More specifically, it will be appreciated by those skilled in the art of gas purification that there currently exist numerous large, unproduced reserves of natural gas in the United States and abroad. As will also be known, the natural gas contained within these unproduced reserves typically contains sulfur compounds, including a substantial amount of hydrogen sulfide (H.sub.2 S). The hydrogen sulfide content of natural gas makes the raw gas unsuitable for most uses. Therefore, in order to utilize natural gas supplies having high concentrations of hydrogen sulfide, the raw feedstock gas must be purified to remove a substantial portion of the hydrogen sulfide.

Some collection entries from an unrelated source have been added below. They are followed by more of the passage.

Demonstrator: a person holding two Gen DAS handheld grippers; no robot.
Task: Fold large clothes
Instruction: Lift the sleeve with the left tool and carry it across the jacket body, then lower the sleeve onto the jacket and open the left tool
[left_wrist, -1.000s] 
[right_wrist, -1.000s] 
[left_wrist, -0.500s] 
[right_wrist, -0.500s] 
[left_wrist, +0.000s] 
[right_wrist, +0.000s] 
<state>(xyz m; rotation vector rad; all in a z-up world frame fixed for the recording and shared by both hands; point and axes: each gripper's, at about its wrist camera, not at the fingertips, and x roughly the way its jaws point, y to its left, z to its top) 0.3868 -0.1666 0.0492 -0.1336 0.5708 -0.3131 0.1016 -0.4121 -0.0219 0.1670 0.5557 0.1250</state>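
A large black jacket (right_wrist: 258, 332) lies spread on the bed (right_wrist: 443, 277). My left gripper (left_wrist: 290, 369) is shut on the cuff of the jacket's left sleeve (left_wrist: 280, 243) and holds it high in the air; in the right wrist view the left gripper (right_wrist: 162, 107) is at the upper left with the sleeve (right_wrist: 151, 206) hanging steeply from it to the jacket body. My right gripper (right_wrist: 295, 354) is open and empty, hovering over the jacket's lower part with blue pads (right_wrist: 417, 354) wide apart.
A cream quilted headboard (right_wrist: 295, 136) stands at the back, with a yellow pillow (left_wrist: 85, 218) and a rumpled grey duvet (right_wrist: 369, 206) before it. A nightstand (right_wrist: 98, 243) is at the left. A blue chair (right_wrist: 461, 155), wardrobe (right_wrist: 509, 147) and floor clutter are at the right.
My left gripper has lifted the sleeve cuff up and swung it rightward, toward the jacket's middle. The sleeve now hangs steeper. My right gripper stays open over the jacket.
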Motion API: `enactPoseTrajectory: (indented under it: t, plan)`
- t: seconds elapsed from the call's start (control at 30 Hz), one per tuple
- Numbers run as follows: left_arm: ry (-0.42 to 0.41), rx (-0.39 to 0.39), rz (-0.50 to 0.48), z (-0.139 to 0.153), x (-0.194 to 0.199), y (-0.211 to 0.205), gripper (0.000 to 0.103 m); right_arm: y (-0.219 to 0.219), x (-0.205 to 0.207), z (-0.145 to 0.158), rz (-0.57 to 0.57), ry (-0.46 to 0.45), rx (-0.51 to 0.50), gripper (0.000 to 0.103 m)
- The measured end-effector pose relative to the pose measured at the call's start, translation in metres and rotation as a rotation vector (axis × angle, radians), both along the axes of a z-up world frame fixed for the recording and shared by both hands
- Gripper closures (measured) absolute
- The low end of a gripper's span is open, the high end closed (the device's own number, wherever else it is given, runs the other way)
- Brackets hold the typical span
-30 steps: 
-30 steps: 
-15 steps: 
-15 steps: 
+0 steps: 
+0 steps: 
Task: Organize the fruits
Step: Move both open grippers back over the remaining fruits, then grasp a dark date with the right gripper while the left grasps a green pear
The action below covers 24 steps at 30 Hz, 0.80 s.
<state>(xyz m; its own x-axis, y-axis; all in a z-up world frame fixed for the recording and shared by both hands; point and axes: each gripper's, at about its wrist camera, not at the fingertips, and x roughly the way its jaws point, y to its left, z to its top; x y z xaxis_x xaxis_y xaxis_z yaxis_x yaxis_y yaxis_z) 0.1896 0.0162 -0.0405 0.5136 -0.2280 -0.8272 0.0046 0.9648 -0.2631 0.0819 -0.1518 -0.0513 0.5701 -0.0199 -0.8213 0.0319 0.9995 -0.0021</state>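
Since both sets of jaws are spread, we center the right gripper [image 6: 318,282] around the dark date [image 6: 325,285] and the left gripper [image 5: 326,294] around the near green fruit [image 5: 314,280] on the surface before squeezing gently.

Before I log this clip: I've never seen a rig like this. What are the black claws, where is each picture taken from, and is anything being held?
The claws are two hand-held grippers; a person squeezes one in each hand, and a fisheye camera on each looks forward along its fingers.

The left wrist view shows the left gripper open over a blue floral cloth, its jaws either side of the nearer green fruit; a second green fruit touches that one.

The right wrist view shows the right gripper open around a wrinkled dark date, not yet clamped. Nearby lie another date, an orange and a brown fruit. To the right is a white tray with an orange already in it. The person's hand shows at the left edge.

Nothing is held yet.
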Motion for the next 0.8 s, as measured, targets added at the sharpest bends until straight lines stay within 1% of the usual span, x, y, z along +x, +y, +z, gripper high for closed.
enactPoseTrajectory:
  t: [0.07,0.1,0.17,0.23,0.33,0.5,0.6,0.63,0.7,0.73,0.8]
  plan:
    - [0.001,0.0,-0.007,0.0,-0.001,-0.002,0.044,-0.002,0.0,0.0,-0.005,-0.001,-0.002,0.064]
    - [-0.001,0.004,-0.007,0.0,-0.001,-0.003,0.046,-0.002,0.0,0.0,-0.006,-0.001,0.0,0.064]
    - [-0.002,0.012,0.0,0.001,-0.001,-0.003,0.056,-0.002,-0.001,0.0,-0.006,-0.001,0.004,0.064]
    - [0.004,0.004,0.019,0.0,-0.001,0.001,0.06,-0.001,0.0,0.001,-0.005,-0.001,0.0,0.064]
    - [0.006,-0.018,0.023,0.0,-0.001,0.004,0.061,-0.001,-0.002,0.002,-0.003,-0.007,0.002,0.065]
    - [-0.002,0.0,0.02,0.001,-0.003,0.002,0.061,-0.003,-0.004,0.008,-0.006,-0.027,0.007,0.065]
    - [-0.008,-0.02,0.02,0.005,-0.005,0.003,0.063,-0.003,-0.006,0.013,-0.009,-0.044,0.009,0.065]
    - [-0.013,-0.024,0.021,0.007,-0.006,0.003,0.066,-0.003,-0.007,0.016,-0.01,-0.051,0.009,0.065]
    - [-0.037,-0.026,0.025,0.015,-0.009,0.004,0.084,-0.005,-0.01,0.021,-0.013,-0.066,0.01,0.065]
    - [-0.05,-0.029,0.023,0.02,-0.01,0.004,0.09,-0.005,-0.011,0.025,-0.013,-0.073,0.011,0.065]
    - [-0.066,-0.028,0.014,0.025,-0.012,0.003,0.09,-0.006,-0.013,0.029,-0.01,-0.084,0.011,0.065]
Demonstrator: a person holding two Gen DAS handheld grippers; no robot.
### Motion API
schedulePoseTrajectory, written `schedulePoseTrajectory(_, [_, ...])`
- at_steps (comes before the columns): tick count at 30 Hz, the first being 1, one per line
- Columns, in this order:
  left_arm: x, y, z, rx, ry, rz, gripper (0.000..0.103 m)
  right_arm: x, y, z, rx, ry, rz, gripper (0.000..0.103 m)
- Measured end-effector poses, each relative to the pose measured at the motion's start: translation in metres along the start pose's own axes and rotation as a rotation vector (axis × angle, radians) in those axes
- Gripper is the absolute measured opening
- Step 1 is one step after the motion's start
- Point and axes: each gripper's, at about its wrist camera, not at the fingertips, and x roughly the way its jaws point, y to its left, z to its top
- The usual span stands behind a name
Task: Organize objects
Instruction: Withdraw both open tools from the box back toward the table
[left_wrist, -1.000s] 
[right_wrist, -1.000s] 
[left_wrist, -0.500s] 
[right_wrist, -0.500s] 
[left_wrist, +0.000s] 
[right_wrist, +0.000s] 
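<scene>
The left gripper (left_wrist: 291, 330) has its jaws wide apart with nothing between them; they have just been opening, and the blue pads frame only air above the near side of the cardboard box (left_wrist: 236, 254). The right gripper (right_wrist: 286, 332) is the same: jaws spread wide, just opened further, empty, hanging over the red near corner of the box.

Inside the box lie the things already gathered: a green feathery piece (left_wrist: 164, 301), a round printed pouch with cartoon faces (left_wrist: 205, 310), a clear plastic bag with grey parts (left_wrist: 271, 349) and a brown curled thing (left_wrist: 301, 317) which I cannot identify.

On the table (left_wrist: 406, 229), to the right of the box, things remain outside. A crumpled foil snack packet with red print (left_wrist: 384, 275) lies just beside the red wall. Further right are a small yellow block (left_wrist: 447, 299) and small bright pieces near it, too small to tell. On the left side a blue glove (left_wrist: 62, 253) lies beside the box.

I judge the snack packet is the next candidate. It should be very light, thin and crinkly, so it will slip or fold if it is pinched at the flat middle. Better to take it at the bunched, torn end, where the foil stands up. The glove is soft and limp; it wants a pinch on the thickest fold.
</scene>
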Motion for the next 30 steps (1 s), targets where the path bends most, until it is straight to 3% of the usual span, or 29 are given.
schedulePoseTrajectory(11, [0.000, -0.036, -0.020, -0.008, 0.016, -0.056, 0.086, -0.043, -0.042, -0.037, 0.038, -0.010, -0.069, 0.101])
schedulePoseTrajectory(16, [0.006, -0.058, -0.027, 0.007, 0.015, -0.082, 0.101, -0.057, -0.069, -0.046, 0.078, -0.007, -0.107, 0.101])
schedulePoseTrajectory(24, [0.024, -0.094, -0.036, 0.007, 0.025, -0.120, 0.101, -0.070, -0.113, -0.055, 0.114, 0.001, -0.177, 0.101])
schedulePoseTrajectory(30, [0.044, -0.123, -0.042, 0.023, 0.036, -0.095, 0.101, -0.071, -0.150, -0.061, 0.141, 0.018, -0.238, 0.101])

Although the process of the present invention is principally directed to the purification of natural gas streams by the elimination or reduction of hydrogen sulfide, the present invention may be suitable for use in purifying other gas streams where unwanted hydrogen sulfide is present.
The most common process for removing hydrogen sulfide from natural gas, i.e. "sweetening sour gases" utilizes an alkanolamime solution through which the raw feedstock gas is passed. Alkanolamimes act as absorbents for acidic gases, including hydrogen sulfide. The two alkanolamimes which are most commonly utilized in gas purification are monoethanolamine (MEA) and diethanolamine (DEA). Diisopropanolamine (DIA) is also used to some extent in the purification of gas streams as well as methyldiethanolamine (MEDA), the latter being selectives for the absorption of H.sub.2 S in the presence of carbon dioxide. Various other additives are often included such as corrosion and foam inhibitors. In the absorber, H.sub.2 S reacts to form amine sulfide and hydrosulfide. The flow regime in most alkanolamime plants includes the passage of the raw gas upward through an absorber containing the alkanolamine solution. The rich solution is pumped from the bottom of the absorber to a stripping column and may be flashed to remove hydrocarbons remaining from the absorption process. The hydrogen sulfide is removed in the stripping column and the water vapor portion is condensed to be fed back to the absorber. A number of modifications and improvements have been made on this basic process. However, as will be known by those skilled in the art, an amine plant is extremely expensive particularly from the standpoint of initial capitalization.
It is also known to convert H.sub.2 S recovered in this manner to sulfur by firing the hydrogen sulfide in the combustion chamber to convert at least a portion of it to SO.sub.2. The SO.sub.2 is then passed over a catalyst at high temperatures to yield sulfur and water vapors. The sulfur is then isolated by condensing the vapors. This process has a number of drawbacks, including the high temperatures required and the need for a solid catalyst. Moreover, SO.sub.2 is quite corrosive at high temperatures.
It is also known to remove hydrogen sulfide from natural gas using iron oxide. Typically, iron oxide is placed on a carrier such as wood chips or the like. The impregnated carrier is then loaded into a vessel with a liquid. Sour gas is bubbled through the vessel and contacts the iron oxide on the carrier. While this method effectively removes hydrogen sulfide from the gas stream, it is both costly and labor-intensive from the standpoint of maintenance. Moreover, considerable down time is required due to the need to remove the spent wood chips which fuse into a solid mass.
In U.S. Pat. No. 3,849,540 a process for removing hydrogen sulfide from natural gas is disclosed in which the hydrogen sulfide is removed using a catalytic reaction. Therein, natural gas is treated with an aqueous solution containing dissolved oxygen and a transition metal catalyst which, as stated, may comprise a copper salt. In U.S. Pat. No. 4,130,403, membrane separation units are disclosed for use in separating hydrogen sulfide from hydrocarbon streams. In U.S. Pat. No. 3,079,223, a process is disclosed by which hydrogen sulfide in a hydrocarbon stream is removed by contacting the gas stream with fluidized solids containing copper. In U.S. Pat. No. 4,192,854, a process is disclosed for the removal of hydrogen sulfide and ammonia from gaseous streams in which a closed-loop scrubbing of the stream is carried out with a copper sulfate-ammonium sulfate solution to yield a copper sulfide precipitate.
In the present invention, the numerous drawbacks inherent in these prior art methods are overcome by providing a process for removing hydrogen sulfide from gaseous streams which is particularly useful in the removal of hydrogen sulfide from natural gas streams. The process may be operated as a closed-loop system and is both efficient and economical. In addition, the present invention provides a reaction vessel which is conveniently used in carrying out the process of the present invention.